Two-source venue collection. Venue data combines a primary business-listings source with a Google Maps gap-fill for postcode sectors where the primary source returned zero results; all published figures are on the combined basis. Empirical analysis of the raw responses found the gap-fill did not in fact surface venues missing from the primary source — every unique venue it returned also appears in the primary dataset, because its radius-based search surfaced already-captured venues from adjacent sectors. Its share by LAD was concentrated in commuter and new-town areas with essentially no correlation to venue density (r = −0.03). The practical effect is a small, localised inflation in a minority of LADs; every finding was tested against this and is robust to it. Blackpool illustrates the magnitude: 11.13 venues per 10,000 on the combined basis, approximately 10.07 on a primary-source-only basis.
Chain classification is based on title matching and is approximate. Franchise operators (e.g. a Costa inside a hospital) are classified as chains; some small regional chains may be classified as independents.
Ratings and review counts reflect Google Maps user behaviour; areas with lower digital engagement may have fewer reviews. All ratings analysis applies a minimum threshold of 20 reviews per venue.
England only. No claims are made about Wales, Scotland, or Northern Ireland.
Coverage gaps. 70 LSOAs have no IMD 2025 data and are excluded from deprivation analysis. ~200 local authorities have no registered HE institution and receive no student-enrichment values.

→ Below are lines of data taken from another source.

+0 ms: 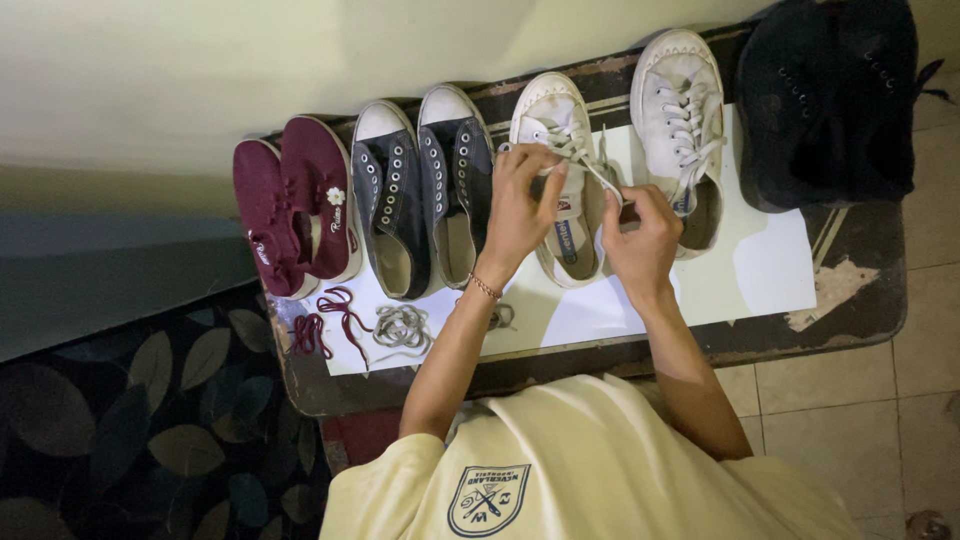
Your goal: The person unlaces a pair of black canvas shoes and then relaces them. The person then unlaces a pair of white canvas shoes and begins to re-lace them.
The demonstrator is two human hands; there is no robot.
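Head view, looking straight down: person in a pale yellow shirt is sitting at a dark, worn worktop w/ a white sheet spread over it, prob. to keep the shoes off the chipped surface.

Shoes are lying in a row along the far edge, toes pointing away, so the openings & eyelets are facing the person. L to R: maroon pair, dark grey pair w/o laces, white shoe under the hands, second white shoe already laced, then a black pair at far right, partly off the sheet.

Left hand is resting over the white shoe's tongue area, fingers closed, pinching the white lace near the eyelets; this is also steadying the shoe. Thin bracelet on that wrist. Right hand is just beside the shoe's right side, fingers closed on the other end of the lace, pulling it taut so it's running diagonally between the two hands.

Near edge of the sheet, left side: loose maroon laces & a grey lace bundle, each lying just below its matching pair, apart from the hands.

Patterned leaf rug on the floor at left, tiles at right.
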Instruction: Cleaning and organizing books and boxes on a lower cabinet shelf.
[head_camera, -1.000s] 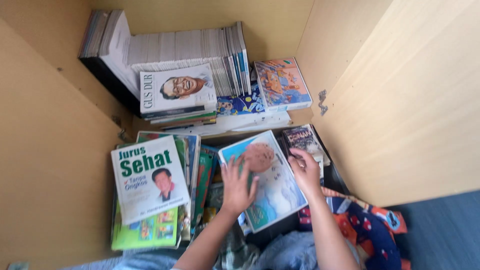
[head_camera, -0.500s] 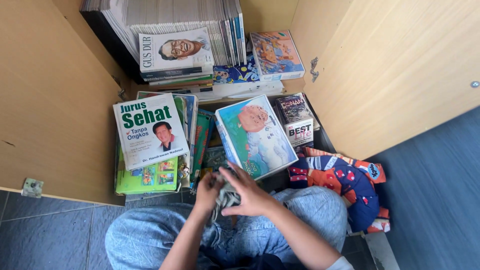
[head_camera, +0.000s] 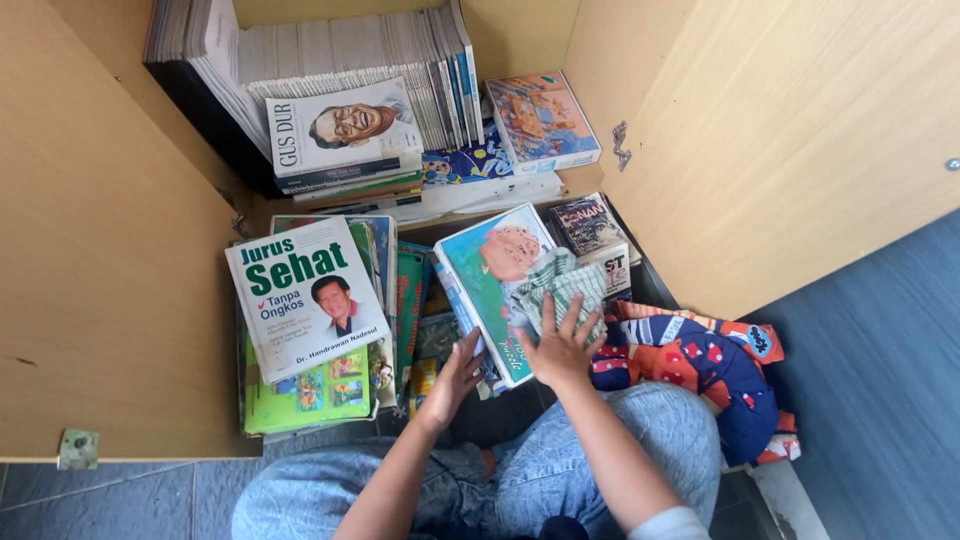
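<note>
Now the right hand (head_camera: 562, 345) presses a checked cloth (head_camera: 560, 285) flat on the picture book (head_camera: 480, 270), fingers spread. Left hand (head_camera: 455, 378) grips that book's near edge. Books crowd both sides.

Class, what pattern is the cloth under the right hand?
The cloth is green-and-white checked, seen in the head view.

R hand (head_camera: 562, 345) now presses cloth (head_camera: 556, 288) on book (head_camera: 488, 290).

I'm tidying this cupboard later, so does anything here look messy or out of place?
The books lie in loose, crooked piles, not upright. A bright patterned cloth is bunched at the cupboard's right edge. The right hand presses a checked rag onto a tilted picture book.
</note>
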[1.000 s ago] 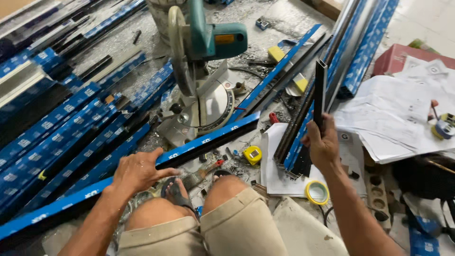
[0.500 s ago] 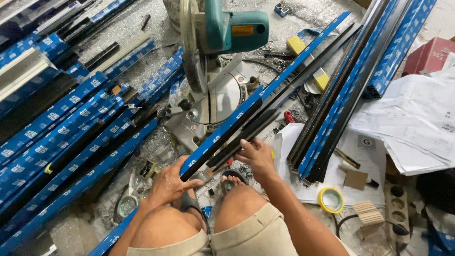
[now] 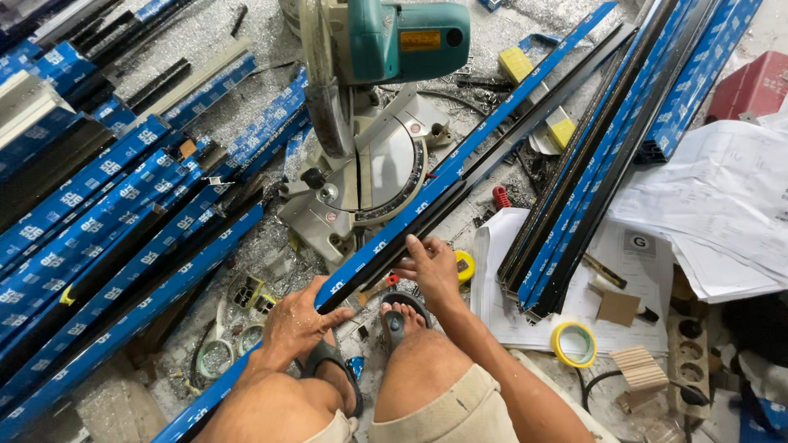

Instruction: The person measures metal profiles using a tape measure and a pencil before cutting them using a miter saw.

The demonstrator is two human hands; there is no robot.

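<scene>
My left hand point(image 3: 297, 321) grips a long aluminium profile point(image 3: 460, 168) wrapped in blue film, near its lower end. My right hand point(image 3: 431, 267) holds the same profile and a black strip lying against it, a little further up. The profile runs diagonally from the lower left up to the upper right, resting across the round metal table of a teal mitre saw point(image 3: 373, 98). My bare knees and sandalled feet point(image 3: 398, 320) are just below the hands.
Many blue-wrapped profiles point(image 3: 107, 221) lie stacked at left, and another bundle point(image 3: 624, 139) at right. Paper drawings point(image 3: 722, 205), a roll of yellow tape point(image 3: 574, 343), a yellow tape measure point(image 3: 465, 267), a red box point(image 3: 751, 86) and metal shavings surround the saw.
My right hand left the black strip at right and came to the blue profile beside my left hand. The profile swung steeper and slid up onto the saw table.
</scene>
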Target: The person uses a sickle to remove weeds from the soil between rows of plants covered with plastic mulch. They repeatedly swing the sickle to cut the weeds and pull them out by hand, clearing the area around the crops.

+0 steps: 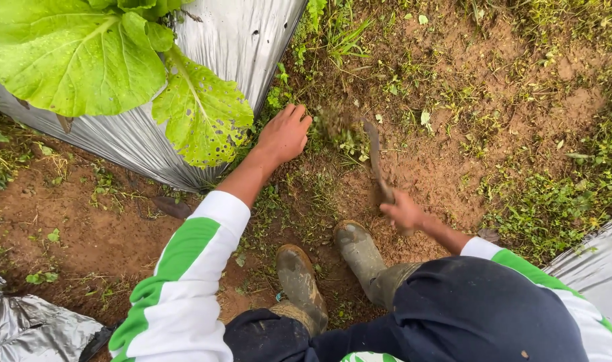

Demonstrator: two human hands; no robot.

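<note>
Outdoor plot, daylight, soft and even; I see no hard shadows. Ground [453, 161] is bare reddish-brown soil, damp-looking, with low weeds scattered across it. Weed cover [554, 201] is thicker along the right side and at the top edge. Silver-grey plastic mulch sheet [239, 40] covers a raised bed at upper left, its surface wrinkled and glossy. A leafy green plant [78, 60] grows out of that bed; one lower leaf [202, 114] is yellowed and riddled with holes. More silver sheet at lower left [24, 328] and at the right edge [597, 255]. I note the furrow of soil runs between these beds.
</note>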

Wellbeing data is from 2022-23 self-reported survey responses and may not capture later cost-of-living pressures.
Numbers to quote
| Total venues analysed (broad) | 47,976 |
| Total venues analysed (specialist) | 35,040 |
| Local authorities covered | 309 |
| Postcode sectors covered | 7,152 |
| LSOAs covered | 15,545 |
| Chain share (broad definition) | 15.2% |
| Chain share (specialist definition) | 16.0% |
| Chain share (broad-not-specialist subset) | 13.0% |
| Average Google rating (national, votes-weighted, ≥20 reviews) | 4.43 ★ |
| Average review count per venue | 299 |
| Data collection date | April 2026 |
| Demographic data source | Census 2021 |
| Deprivation data source | IoD 2025 |
| Earnings data source | ASHE 2024 (LAD level) |
| Wellbeing data source | ONS Personal Well-being Estimates 2022-23 |
| Student data source | HESA dt051 2023/24 + OfS register |
| HE institutions covered | 264 (109 local authorities) |
| England HE students covered | ~2.4 million |
Chain share is computed as venue-weighted national share — total chain venues divided by total filtered venues (broad: 7,299 ÷ 47,976 = 15.2%; specialist: 5,619 ÷ 35,040 = 16.0%; broad-not-specialist: 1,680 ÷ 12,936 = 13.0%). A LAD-weighted average — the mean of per-LAD chain percentages — gives 15.52% for the broad definition and is the appropriate figure for LAD-vs-LAD comparisons. Both are correct under their respective definitions; the choice depends on the claim being made.